▶ **Work to be completed**:
Would you copy exactly the lines in the data below from the one that has "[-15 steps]" through the one that has "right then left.", dropping any pictures?

------------------------------------------------

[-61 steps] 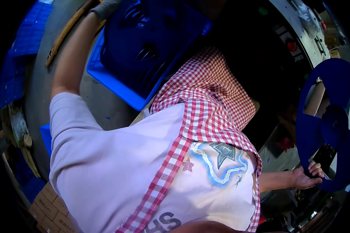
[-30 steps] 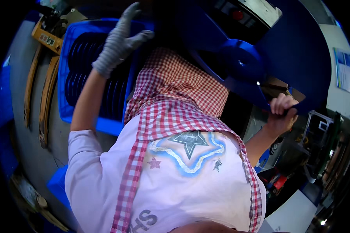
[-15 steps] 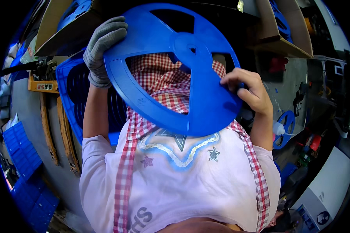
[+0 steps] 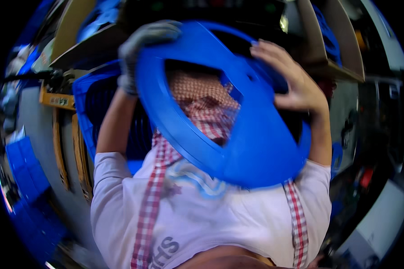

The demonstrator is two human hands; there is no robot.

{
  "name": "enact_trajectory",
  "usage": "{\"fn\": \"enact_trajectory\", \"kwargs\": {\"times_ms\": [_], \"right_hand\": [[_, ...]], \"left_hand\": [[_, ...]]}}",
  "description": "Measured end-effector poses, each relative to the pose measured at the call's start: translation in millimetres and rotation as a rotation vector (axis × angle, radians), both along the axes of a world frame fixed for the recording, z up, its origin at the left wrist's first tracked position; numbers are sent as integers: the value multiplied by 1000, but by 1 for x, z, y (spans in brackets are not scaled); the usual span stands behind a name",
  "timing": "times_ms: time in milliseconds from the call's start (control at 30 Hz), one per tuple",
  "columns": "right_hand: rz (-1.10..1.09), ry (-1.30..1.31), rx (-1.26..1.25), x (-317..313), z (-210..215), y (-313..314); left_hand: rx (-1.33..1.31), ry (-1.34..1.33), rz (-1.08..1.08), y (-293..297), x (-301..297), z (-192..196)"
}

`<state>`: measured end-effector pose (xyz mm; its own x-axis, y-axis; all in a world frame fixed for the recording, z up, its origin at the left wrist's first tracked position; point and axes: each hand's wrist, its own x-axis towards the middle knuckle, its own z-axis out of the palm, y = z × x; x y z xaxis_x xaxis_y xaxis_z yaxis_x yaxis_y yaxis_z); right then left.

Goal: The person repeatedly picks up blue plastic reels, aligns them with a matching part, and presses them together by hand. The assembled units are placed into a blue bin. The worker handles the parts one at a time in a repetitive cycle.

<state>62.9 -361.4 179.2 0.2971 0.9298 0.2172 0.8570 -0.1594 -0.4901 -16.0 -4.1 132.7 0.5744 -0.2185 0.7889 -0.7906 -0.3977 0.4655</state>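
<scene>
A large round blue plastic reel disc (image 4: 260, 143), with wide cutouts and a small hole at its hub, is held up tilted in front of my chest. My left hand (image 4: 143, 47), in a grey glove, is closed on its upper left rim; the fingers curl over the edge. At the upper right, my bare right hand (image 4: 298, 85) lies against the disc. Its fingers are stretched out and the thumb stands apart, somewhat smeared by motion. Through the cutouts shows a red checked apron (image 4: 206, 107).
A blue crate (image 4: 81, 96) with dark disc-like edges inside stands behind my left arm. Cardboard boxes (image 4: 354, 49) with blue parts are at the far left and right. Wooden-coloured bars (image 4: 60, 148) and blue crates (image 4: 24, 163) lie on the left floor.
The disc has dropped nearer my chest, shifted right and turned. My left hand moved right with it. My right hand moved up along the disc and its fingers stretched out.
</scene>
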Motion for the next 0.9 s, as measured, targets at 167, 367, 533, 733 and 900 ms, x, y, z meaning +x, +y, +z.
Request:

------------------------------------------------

▶ **Problem solution**:
[-15 steps] 
[+0 steps] 

The demonstrator is two human hands; there is no robot.

{
  "name": "enact_trajectory",
  "usage": "{\"fn\": \"enact_trajectory\", \"kwargs\": {\"times_ms\": [_], \"right_hand\": [[_, ...]], \"left_hand\": [[_, ...]]}}",
  "description": "Measured end-effector poses, each relative to the pose measured at the call's start: translation in millimetres and rotation as a rotation vector (axis × angle, radians), both along the axes of a world frame fixed for the recording, z up, its origin at the left wrist's first tracked position; numbers are sent as integers: the value multiplied by 1000, but by 1 for x, z, y (spans in brackets are not scaled); the usual span stands behind a name",
  "timing": "times_ms: time in milliseconds from the call's start (control at 30 Hz), one per tuple",
  "columns": "right_hand: rz (-1.10..1.09), ry (-1.30..1.31), rx (-1.26..1.25), x (-317..313), z (-210..215), y (-313..314); left_hand: rx (-1.33..1.31), ry (-1.34..1.33), rz (-1.08..1.08), y (-293..297), x (-301..297), z (-192..196)"
}

`<state>`: measured end-effector pose (xyz mm; its own x-axis, y-axis; all in a world frame fixed for the recording, z up, its origin at the left wrist's first tracked position; point and axes: each hand's wrist, its own x-axis towards the middle knuckle, its own z-axis out of the palm, y = z × x; x y z xaxis_x xaxis_y xaxis_z yaxis_x yaxis_y yaxis_z); right then left.

The exercise requires no further work.